The Part III Foundations courses generally assume that students are familiar with syntax and semantics of first order logic, Gödel's Completeness Theorem, and its consequences, such as compactness and various results on non-definability or non-axiomatisability.

As a reality check, have a look at Examples 8 to 13 Example Sheet #3 of the 2021/22 version of Part II *Logic & Set Theory*. You can also find a quick self-test with nine simple multiple choice questions here. You should easily get most of these right without any effort or preparation. Once you have done them, you can test if you are right by highlighting the text beside each question number below, which are white so hidden.

- B 2. D 3. C 4. A 5. D 6. B 7. B 8. D 9. C

If you feel that you need to brush up on your logic background, the following resources will be useful:

- The lecture notes Logic and Set Theory by Imre Leader. These notes formed the basis of the Part II course
*Logic & Set Theory*as offered in the academical years 2017/18, 2018/19 and 2021/22. - Peter T. Johnstone, Notes on Logic and Set Theory, Cambridge Mathematical Textbooks (Cambridge University Press, 1987).
- Heinz-Dieter Ebbinghaus, Jörg Flum, Wolfgang Thomas, Mathematical Logic, Undergraduate Texts in Mathematics (Springer-Verlag, 1994).

## Set Theory

(Some of the) Part III Foundations courses assume that students are familiar with the basics of axiomatic set theory such as the axioms of Zermelo-Fraenkel set theory, the Axiom of Choice, and ordinals and cardinals.

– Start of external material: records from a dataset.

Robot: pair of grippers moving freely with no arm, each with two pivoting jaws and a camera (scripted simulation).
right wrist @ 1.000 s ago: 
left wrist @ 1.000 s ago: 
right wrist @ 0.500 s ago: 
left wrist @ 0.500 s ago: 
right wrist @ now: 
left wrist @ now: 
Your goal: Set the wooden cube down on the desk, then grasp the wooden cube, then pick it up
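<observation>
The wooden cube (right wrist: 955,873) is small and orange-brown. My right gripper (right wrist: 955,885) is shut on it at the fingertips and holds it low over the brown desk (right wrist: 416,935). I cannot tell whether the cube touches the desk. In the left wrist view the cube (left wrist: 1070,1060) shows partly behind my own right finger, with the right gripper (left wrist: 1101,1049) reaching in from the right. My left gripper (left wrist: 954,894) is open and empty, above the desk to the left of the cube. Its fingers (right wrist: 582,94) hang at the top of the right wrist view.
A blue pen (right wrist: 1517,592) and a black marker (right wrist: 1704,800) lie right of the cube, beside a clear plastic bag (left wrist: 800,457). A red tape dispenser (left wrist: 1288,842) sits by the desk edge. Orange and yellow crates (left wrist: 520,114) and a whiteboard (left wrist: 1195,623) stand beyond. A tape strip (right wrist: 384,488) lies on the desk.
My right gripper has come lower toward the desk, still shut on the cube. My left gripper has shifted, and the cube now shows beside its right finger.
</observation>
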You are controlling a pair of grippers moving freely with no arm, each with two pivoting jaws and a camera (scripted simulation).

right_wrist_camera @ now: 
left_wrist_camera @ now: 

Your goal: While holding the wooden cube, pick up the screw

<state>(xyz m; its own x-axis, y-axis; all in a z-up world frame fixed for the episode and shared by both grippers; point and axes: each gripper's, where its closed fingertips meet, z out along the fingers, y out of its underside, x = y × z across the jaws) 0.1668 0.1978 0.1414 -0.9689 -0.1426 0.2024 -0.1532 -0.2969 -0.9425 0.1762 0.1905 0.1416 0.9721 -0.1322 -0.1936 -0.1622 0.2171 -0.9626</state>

As a reality check, have a look at Examples 9 and 10 on Example Sheet #2, Example 6 on Example Sheet #3, and Examples 7, 8, 10, and 11 on Example Sheet #4 of the 2018/19 version of Part II *Logic & Set Theory*. You can also find a quick self-test with fourteen simple multiple choice questions here. You should easily get most of these right without any effort or preparation. Once you have done them, you can test if you are right by highlighting the text behind each bullet point, which is white so hidden.

- Basics: 1C 2D 3C 4C 5D 6D
- Ordinals: 7B 8C 9A
- Cardinals: 10A 11D 12D 13D 14B

If you feel that you need to brush up on your set theory background, the following resources will be useful:

- The lecture notes Logic and Set Theory by Imre Leader. These notes formed the basis of the Part II course
*Logic & Set Theory*as offered in the academical years 2017/18, 2018/19 and 2021/22. - Peter T. Johnstone, Notes on Logic and Set Theory, Cambridge Mathematical Textbooks (Cambridge University Press, 1987).
- Kenneth Kunen, Set Theory, Studies in Logic Vol. 34 (College Publications, 2011).

## Computability Theory

Some of the Part III Foundations courses (in particular *Model Theory Non-classical logics*) assume very basic familiarity with the definitions and concepts from computability theory. It is expected that students know the definitions of what computable and computably enumerable sets are, why these two notions are not equivalent, and how to encode machines and formulas as natural numbers via Gödel numbering. This material can be obtained from the introductory chapters of textbooks in computability theory such as

- Robert I. Soare, Turing Computability, Theory and Applications, Theory and Applications of Computability. (Springer-Verlag, 2016).
- S. Barry Cooper, Computability Theory, (Chapman & Hall, 2004).